Ever since ACB joined the Supreme Court, there’s been a dramatic reversal of the treatment of religious worship in the coronavirus era.
Roman Catholic Diocese of Brooklyn v. New York was the first real pushback, but the SCOTUS majority is using it to carve out more territory for religious freedom in two cases, one involving the High Plains Harvest Church in Colorado, and the other involving a Catholic church and Orthodox synagogue in New Jersey.
The Colorado case is interesting because one of the arguments involved the different treatment accorded to Black Lives Matter riots.
In addition to these express exemptions, the State has extended the de facto exemption to the Protests. Thousands of protesters marched, chanted, and stood shoulder-to-shoulder for hours on end, all the while ignoring any semblance of social distancing. Far from prohibiting these gatherings, the State actively encouraged them. This is as clear an example of a departure from the principle of neutrality as it possible to imagine.
The complaint made a number of other compelling arguments, and the Supreme Court shot the case back without comment, except from the lefty justices.
The New Jersey case is also striking because the complaints included capacity limits and compulsory masks.
In addition to giving the religious leaders, Rabbi Yisrael Knopfler and Father Kevin Robinson, relief from Murphy’s 25% occupancy limitation, the order vacated the state’s previous attempts to enforce its mask mandate.
The two men in their brief protested against the mask mandate as one of their central grievances, arguing that it was another manifestation of the alleged unequal treatment leveled against houses of worship. Referencing New Jersey’s rules for people dining in restaurants, which allow customers to convene without masks for an unlimited time, Knopfler and Robinson argued that churchgoers should be allowed to do the same.

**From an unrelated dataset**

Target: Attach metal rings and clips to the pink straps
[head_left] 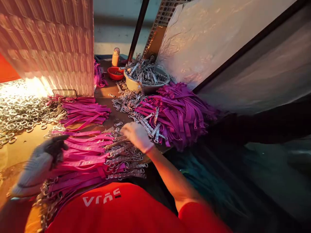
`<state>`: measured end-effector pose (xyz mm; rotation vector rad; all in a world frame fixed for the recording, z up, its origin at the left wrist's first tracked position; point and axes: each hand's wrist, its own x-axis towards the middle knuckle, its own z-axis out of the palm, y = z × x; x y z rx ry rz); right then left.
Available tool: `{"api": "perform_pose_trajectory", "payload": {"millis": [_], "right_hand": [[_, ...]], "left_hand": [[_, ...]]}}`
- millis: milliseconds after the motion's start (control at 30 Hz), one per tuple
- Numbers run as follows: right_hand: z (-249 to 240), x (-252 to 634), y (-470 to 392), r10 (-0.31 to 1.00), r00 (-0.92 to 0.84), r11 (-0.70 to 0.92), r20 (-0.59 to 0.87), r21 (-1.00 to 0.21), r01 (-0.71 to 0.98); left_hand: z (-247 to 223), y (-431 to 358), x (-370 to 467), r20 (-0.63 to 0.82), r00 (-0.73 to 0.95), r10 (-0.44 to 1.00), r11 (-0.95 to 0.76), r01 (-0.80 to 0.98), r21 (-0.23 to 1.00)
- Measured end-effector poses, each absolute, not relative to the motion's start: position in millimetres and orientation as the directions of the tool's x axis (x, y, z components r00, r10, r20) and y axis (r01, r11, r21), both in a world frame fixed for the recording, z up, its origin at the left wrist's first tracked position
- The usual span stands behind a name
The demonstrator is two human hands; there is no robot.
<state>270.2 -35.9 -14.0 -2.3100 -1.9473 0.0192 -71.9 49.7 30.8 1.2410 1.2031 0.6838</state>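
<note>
My left hand [45,163], in a grey glove with dark fingertips, is at the left end of a row of pink straps [85,152]. Its fingers are bent, and what lies between them is too dark to make out. My right hand [136,134], in a pale glove, reaches to the far right end of the same straps, where metal chain pieces [121,158] are attached. Its fingertips point down at the chain ends and are too small and blurred to read. Metal rings also hang at the straps' left ends.
Loose rings [24,110] cover the left of the table. Behind are more pink straps [85,111] and a ribbed clear panel [60,48]. A purple strap pile [179,113], a bowl of chains [133,84], a red bowl [115,76] and a bottle [115,57] stand beyond my right hand.
</note>
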Motion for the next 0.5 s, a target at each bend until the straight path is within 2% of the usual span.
{"api": "perform_pose_trajectory", "payload": {"millis": [67,100,200,267,333,433,500], "right_hand": [[-29,302,-21,0.905,0.425,-0.425,0.030,0.017,0.905],[-37,314,-15,0.885,0.465,-0.465,0.015,0.040,0.884],[-60,330,-6,0.884,0.466,-0.465,-0.015,0.060,0.883],[-70,333,-6,0.893,0.449,-0.448,-0.008,0.050,0.892],[-73,335,-7,0.892,0.452,-0.452,0.009,0.026,0.891],[-66,331,-7,0.885,0.463,-0.462,0.047,-0.037,0.886],[-54,317,-8,0.900,0.425,-0.408,0.097,-0.152,0.900]], "left_hand": [[19,40,-40,-0.416,0.445,0.793,0.470,-0.012,0.883],[14,38,-25,-0.467,0.522,0.714,0.591,-0.092,0.801],[4,40,3,-0.493,0.661,0.567,0.770,-0.213,0.601],[1,40,10,-0.475,0.693,0.542,0.796,-0.242,0.554],[-1,37,9,-0.469,0.693,0.547,0.785,-0.231,0.574],[-4,29,4,-0.460,0.678,0.573,0.715,-0.140,0.685],[-5,23,2,-0.422,0.661,0.620,0.613,-0.072,0.787]]}}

“Worshippers cannot sit in pews — facing in the same direction and separated by six feet from each other — for even one hour, once a week, without the mandated face covering,” attorneys for the two wrote. “They [are allowed to] partake of Holy Communion or ‘the Kiddush cup’ only ‘momentarily’ without the state-imposed mask, but diners can tuck into multicourse dinners and imbibe wine for as long as they please while maskless. In what world is this disparate treatment of religion versus dining constitutionally permissible?”
It’s a striking move carving out new territory in reclaiming religious freedom.